Aswany claimed in a 2011 post that former Egyptian leader Hosni Mubarak was an Israeli pawn, and said the Jewish state intervened “forcefully to sabotage the revolution” in Egypt.
Denton said Aswany’s views are hardly an anomaly in the Arab world, and that his “larger concern then and now, is that [Aswany] and rest of the Arab world have been breathing in this conspiracy nonsense for generations without relief.”
“We can’t excuse fantasy and bigotry, particularly when it defies reason so nakedly, but it’s a tragedy so little effort is exerted to challenge these orthodoxies through a genuine and determined exchange of information and views,” Denton said.
Aswany typically voices his conspiratorial views in Arabic, according to Trager. He has alleged that a “massive Zionist organization rules America,” and that “[President Barack] Obama is not able to go against Israel’s desires,” Trager reported last month in the New Republic.
The Hudson Institute’s Samuel Tadros, author of Motherland Lost: The Egyptian and Coptic Quest for Modernity, said Aswany’s blog at the Journal was “an example of what happens when not a lot of vetting gets done.”
“Thankfully the people [at the Journal] were sensible enough to realize that,” Tadros said. “It’s an open question about whether the New York Times would be similarly sensible.”
Denton also had some counsel for the Times opinion editors.
“The [Times] will have some interesting editing sessions in the months ahead,” he said. “Although maybe Mr. Aswany has come around, I have no idea where he is these days [...] though I’m not optimistic on this narrow, but important point.”

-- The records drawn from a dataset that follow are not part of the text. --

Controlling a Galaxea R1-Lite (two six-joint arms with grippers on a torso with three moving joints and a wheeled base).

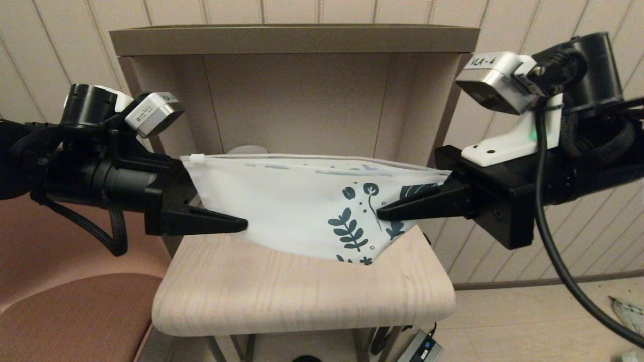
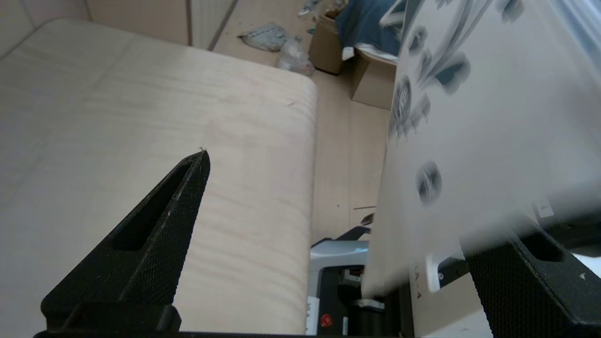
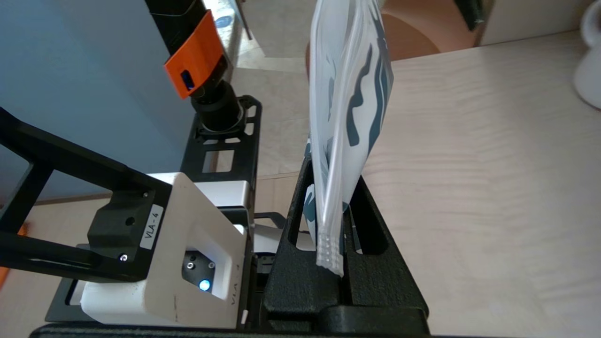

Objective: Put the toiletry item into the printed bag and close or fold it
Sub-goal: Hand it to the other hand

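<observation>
The printed bag hangs stretched between my two grippers above the pale wooden table, its zip edge up and its leaf-print end to the right. My right gripper is shut on that printed end; the right wrist view shows the bag pinched between both fingers of the gripper. My left gripper is at the bag's plain end, open. In the left wrist view the bag lies against one finger, and the other finger stands far off. The toiletry item is not visible.
A white mug stands on the table behind the bag. A brown shelf unit rises at the back. A pink seat is at the left. Boxes and clutter lie on the floor beyond the table edge.
</observation>
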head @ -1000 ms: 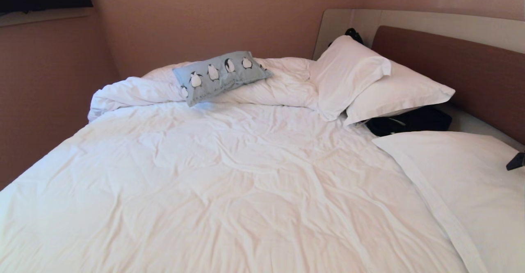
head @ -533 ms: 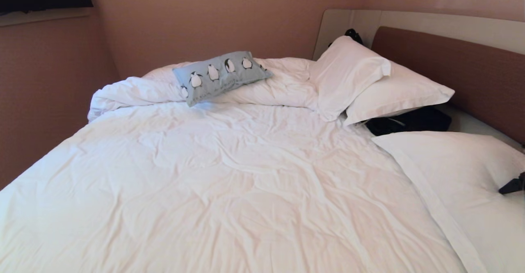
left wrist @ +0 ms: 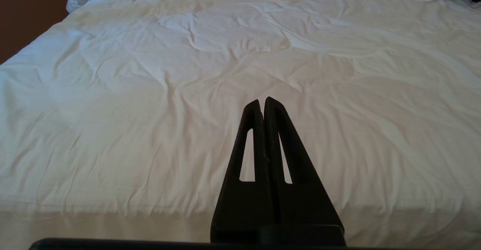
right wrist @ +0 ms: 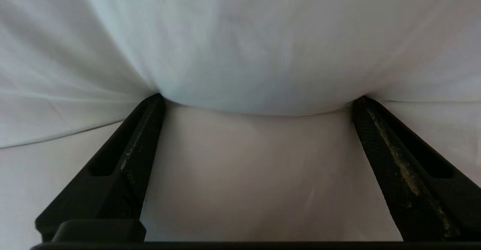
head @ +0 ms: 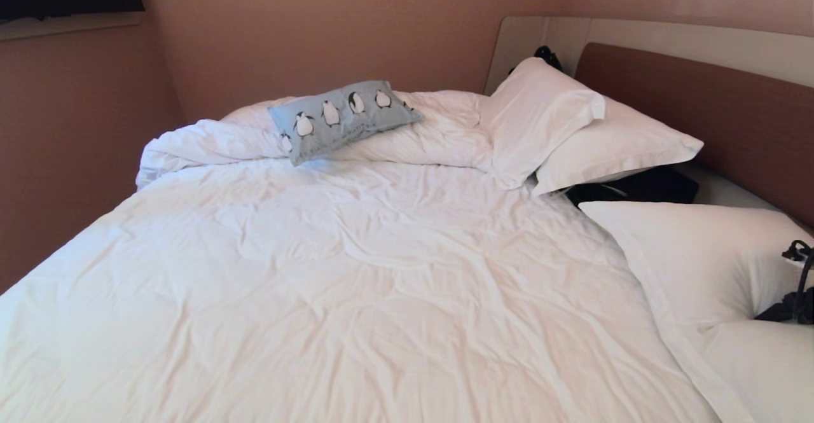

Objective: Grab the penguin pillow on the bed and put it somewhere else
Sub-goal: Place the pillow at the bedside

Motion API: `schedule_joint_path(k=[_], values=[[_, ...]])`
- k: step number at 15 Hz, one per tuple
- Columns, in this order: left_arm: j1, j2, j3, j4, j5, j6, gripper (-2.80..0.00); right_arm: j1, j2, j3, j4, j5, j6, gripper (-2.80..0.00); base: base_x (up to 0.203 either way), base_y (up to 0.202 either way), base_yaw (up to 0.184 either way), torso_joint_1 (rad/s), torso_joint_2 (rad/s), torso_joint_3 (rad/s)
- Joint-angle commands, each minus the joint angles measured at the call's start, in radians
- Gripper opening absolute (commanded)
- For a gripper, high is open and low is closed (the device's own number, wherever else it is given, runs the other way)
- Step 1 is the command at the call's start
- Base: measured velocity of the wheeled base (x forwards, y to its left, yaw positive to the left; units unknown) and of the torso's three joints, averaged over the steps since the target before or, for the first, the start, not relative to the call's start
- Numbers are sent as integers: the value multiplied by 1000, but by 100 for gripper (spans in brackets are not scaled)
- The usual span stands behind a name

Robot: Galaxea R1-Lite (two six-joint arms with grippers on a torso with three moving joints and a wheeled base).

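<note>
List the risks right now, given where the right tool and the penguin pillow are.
1. The right tool, jaws spread wide, presses its fingertips into a white pillow at the bed's right side. Closing here would likely grab the wrong pillow.
2. The penguin pillow lies far off on the bunched duvet by the wall; reaching it may be a long stretch.
3. A cable beside the tool could snag the bedding.
</note>
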Motion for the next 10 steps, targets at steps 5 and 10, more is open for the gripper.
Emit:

A spokesperson for the Times emphasized that Aswany is one of two dozen new contributors from different regions who were brought aboard to expand the international opinion page’s reach.
“To be clear, he will be a contributing opinion writer, one of many,” said Eileen Murphy, the Times vice president of corporate communications. “And no, we’re not commenting.”
Aswany’s representative at the Wylie Agency did not immediately return requests for comment.
Aswany has also been criticized by an Israeli think tank that says he refused to allow them to publish a Hebrew translation of his book The Yacoubian Building. Aswany told the Free Beacon that he was following the rules of his Egyptian writers unions that bar authors from working with Israeli publishers.